The problem: An exact, complete copy of the entries is needed, with the pictures left out.
****************
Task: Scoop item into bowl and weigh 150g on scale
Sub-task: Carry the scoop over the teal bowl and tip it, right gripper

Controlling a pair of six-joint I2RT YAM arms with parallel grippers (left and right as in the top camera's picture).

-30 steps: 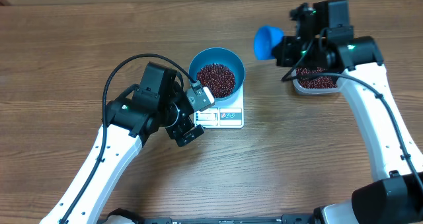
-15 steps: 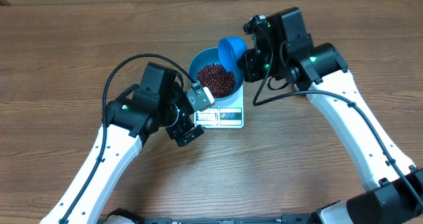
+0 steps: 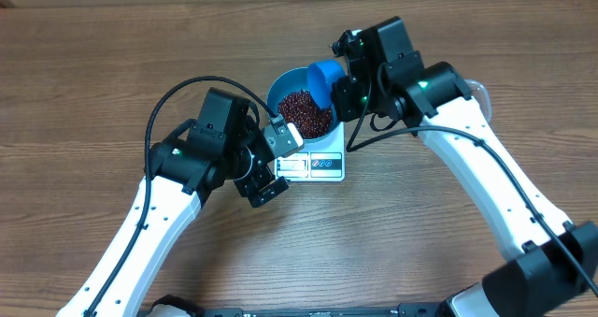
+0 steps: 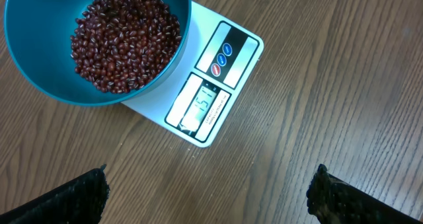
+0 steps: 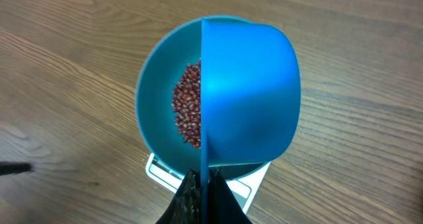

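Note:
The teal bowl stands on the white scale and holds a heap of red-brown beans. My right gripper is shut on the handle of a small blue scoop, which is tipped on its side over the bowl's right half. In the right wrist view the scoop covers much of the bowl and the beans; the right gripper pinches the thin handle. My left gripper hovers open beside the scale's display, with only wood between its fingers.
A pale edge of the clear tub peeks out behind my right arm. The left arm's black cable loops over the table to the left of the bowl. Bare wooden tabletop surrounds the scale.
My right arm has swung left from the tub, carrying the scoop to over the bowl and tipping it. The left arm has stayed still.

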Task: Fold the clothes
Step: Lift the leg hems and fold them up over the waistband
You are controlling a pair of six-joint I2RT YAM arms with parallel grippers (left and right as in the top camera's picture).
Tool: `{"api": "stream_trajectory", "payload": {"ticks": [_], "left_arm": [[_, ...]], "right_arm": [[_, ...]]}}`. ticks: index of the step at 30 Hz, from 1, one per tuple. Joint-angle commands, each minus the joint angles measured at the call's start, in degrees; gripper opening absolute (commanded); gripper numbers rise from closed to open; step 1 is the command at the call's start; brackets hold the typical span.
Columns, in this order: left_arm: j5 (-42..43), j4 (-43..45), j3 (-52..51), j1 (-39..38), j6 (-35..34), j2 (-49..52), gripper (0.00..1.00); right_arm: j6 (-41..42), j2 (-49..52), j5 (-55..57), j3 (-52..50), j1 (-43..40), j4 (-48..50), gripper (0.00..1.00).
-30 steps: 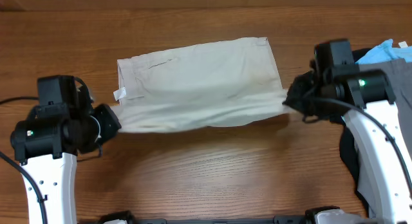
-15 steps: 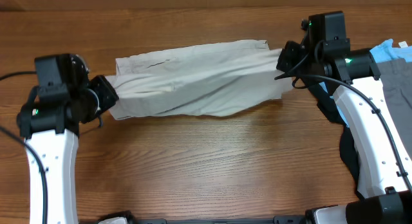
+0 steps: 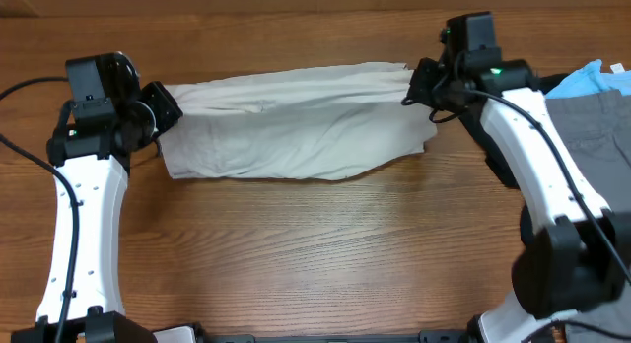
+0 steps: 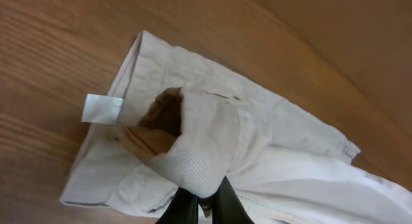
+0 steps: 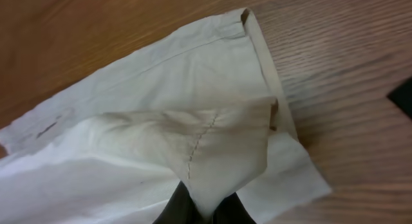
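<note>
On a wooden table (image 3: 296, 254), beige shorts (image 3: 296, 131) lie with their long axis running 9 to 3 o'clock, held taut between both arms. The left gripper (image 3: 166, 112) pinches the waistband end at 9 o'clock, while the right gripper (image 3: 414, 85) pinches the leg hem at 3 o'clock, slightly farther back. Grey and blue garments (image 3: 592, 106) sit far right.

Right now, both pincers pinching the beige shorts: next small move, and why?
Probably lower both and let go. The left pincer and right pincer each grip an end of the shorts, and the held edge sits about over the far edge, so the fold looks ready to lay.
</note>
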Motion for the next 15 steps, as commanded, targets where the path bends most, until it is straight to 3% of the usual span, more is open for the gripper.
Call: {"api": "stream_trajectory", "payload": {"ticks": [1, 15], "left_arm": [[-2.05, 1.49, 1.73, -0.96, -0.81, 2.78, 0.04], [-7.72, 14.14, 1.73, -3.23, -0.81, 17.38, 0.04]], "right_arm": [[-0.17, 1.75, 2.58, 1.38, -0.44, 3.15, 0.04], [-0.17, 10.84, 2.47, 1.38, -0.33, 16.70, 0.04]]}}
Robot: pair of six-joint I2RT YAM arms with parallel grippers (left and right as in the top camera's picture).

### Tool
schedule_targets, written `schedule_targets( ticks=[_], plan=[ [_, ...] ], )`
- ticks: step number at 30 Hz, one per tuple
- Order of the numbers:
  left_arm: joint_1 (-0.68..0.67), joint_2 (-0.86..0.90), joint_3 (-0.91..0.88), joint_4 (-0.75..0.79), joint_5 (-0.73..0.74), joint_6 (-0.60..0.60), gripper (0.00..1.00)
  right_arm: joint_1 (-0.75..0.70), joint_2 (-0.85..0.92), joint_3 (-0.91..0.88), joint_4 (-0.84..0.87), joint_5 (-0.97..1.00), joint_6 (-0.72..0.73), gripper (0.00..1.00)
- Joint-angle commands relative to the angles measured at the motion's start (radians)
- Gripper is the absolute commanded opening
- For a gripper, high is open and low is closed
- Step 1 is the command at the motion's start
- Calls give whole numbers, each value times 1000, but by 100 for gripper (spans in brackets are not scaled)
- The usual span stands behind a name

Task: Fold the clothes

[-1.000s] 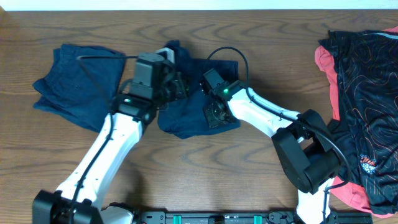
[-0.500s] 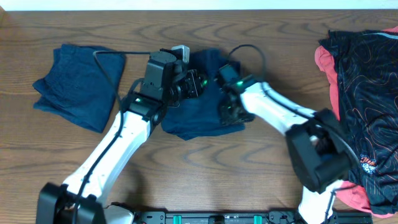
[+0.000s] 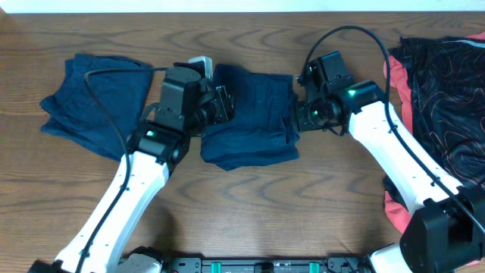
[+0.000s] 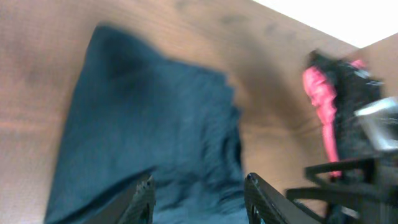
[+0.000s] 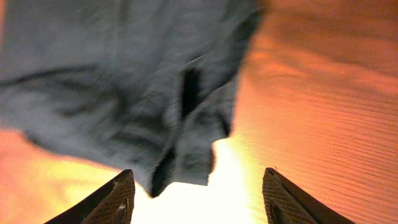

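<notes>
Both arms wear white shells. The left arm [image 3: 140, 174] is all smooth, rounded white links, topped by a boxy black wrist block [image 3: 180, 87], with a green light [image 3: 151, 134] glowing on a dark joint. The right arm [image 3: 394, 152] matches it: white links, a bulky black joint [image 3: 438, 236] and a second green light [image 3: 351, 94]. A thin black cable [image 3: 121, 69] runs off the left wrist, and a second cable [image 3: 352, 28] arcs above the right. Up close, the left gripper [image 4: 199, 183] shows black wedge-shaped fingers [image 4: 144, 196]. The right gripper [image 5: 198, 174] shows dark pointed fingers [image 5: 118, 199], washed in orange light.
</notes>
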Motion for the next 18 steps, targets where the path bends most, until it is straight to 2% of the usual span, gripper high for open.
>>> schedule_targets(
  ticks=[1, 11, 16, 18],
  plan=[
    [3, 74, 6, -37, -47, 6, 48, 24, 34, 1, 13, -196, -91, 66],
    [3, 333, 3, -89, -39, 6, 48, 93, 200, 1, 26, -191, -86, 64],
    [2, 404, 3, -207, -23, 6, 47, 103, 326, 1, -60, -34, 21, 40],
    [2, 412, 3, -270, -23, 5, 36, 98, 359, 1, -87, 71, 89, 36]
  ],
)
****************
Expected output:
Task: Scoop item into bowl and weigh 150g on scale
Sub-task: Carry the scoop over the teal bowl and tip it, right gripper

Controlling a pair of six-joint I2RT YAM arms with parallel grippers (left and right as in the top camera's picture).

-30 steps: 
-15 steps: 
+0 steps: 
+0 steps: 
+0 steps: 

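Note:
The teal bowl stands on the white scale and holds a heap of red-brown beans. My right gripper is shut on the handle of a small blue scoop, which is tipped on its side over the bowl's right half. In the right wrist view the scoop covers much of the bowl and the beans; the right gripper pinches the thin handle. My left gripper hovers open beside the scale's display, with only wood between its fingers.
A pale edge of the clear tub peeks out behind my right arm. The left arm's black cable loops over the table to the left of the bowl. Bare wooden tabletop surrounds the scale.
My right arm has swung left from the tub, carrying the scoop to over the bowl and tipping it. The left arm has stayed still.
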
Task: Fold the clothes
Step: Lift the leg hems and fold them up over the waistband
You are controlling a pair of six-joint I2RT YAM arms with parallel grippers (left and right as in the top camera's picture).
Tool: `{"api": "stream_trajectory", "payload": {"ticks": [_], "left_arm": [[_, ...]], "right_arm": [[_, ...]]}}`. ticks: index of the step at 30 Hz, from 1, one per tuple. Joint-angle commands, each minus the joint angles measured at the call's start, in degrees; gripper opening absolute (commanded); gripper numbers rise from closed to open; step 1 is the command at the call's start; brackets hold the typical span.
Columns, in this order: left_arm: j5 (-42..43), j4 (-43..45), j3 (-52..51), j1 (-39..38), j6 (-35..34), j2 (-49..52), gripper (0.00..1.00); right_arm: j6 (-41..42), j2 (-49..52), j5 (-55..57), j3 (-52..50), j1 (-43..40), j4 (-48..50), gripper (0.00..1.00).
-30 steps: 
-15 steps: 
+0 steps: 
+0 steps: 
+0 steps: 
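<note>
On a wooden table (image 3: 296, 254), beige shorts (image 3: 296, 131) lie with their long axis running 9 to 3 o'clock, held taut between both arms. The left gripper (image 3: 166, 112) pinches the waistband end at 9 o'clock, while the right gripper (image 3: 414, 85) pinches the leg hem at 3 o'clock, slightly farther back. Grey and blue garments (image 3: 592, 106) sit far right.

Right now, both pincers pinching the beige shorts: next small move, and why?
Probably lower both and let go. The left pincer and right pincer each grip an end of the shorts, and the held edge sits about over the far edge, so the fold looks ready to lay.
</note>
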Motion for the next 15 steps, as commanded, targets where the path bends most, until it is straight to 3% of the usual span, more is open for the gripper.
Call: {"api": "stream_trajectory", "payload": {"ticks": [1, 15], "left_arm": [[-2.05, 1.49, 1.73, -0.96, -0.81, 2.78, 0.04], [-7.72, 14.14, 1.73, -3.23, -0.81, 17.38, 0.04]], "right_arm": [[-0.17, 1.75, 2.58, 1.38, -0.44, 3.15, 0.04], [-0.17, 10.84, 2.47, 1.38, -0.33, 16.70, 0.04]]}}
Robot: pair of six-joint I2RT YAM arms with parallel grippers (left and right as in the top camera's picture).

### Tool
schedule_targets, written `schedule_targets( ticks=[_], plan=[ [_, ...] ], )`
- ticks: step number at 30 Hz, one per tuple
- Order of the numbers:
  left_arm: joint_1 (-0.68..0.67), joint_2 (-0.86..0.90), joint_3 (-0.91..0.88), joint_4 (-0.75..0.79), joint_5 (-0.73..0.74), joint_6 (-0.60..0.60), gripper (0.00..1.00)
  right_arm: joint_1 (-0.75..0.70), joint_2 (-0.85..0.92), joint_3 (-0.91..0.88), joint_4 (-0.84..0.87), joint_5 (-0.97..1.00), joint_6 (-0.72..0.73), gripper (0.00..1.00)
- Joint-angle commands relative to the angles measured at the motion's start (radians)
- Gripper is the absolute commanded opening
- For a gripper, high is open and low is closed
- Step 1 is the command at the motion's start
- Calls give whole numbers, each value times 1000, but by 100 for gripper (spans in brackets are not scaled)
- The usual span stands behind a name

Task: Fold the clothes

[-1.000s] 
[-0.500s] 
[+0.000s] 
[+0.000s] 
[+0.000s] 

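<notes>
Both arms wear white shells. The left arm [image 3: 140, 174] is all smooth, rounded white links, topped by a boxy black wrist block [image 3: 180, 87], with a green light [image 3: 151, 134] glowing on a dark joint. The right arm [image 3: 394, 152] matches it: white links, a bulky black joint [image 3: 438, 236] and a second green light [image 3: 351, 94]. A thin black cable [image 3: 121, 69] runs off the left wrist, and a second cable [image 3: 352, 28] arcs above the right. Up close, the left gripper [image 4: 199, 183] shows black wedge-shaped fingers [image 4: 144, 196]. The right gripper [image 5: 198, 174] shows dark pointed fingers [image 5: 118, 199], washed in orange light.
</notes>
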Motion for the next 18 steps, targets where the path bends most, until it is straight to 2% of the usual span, gripper high for open.
>>> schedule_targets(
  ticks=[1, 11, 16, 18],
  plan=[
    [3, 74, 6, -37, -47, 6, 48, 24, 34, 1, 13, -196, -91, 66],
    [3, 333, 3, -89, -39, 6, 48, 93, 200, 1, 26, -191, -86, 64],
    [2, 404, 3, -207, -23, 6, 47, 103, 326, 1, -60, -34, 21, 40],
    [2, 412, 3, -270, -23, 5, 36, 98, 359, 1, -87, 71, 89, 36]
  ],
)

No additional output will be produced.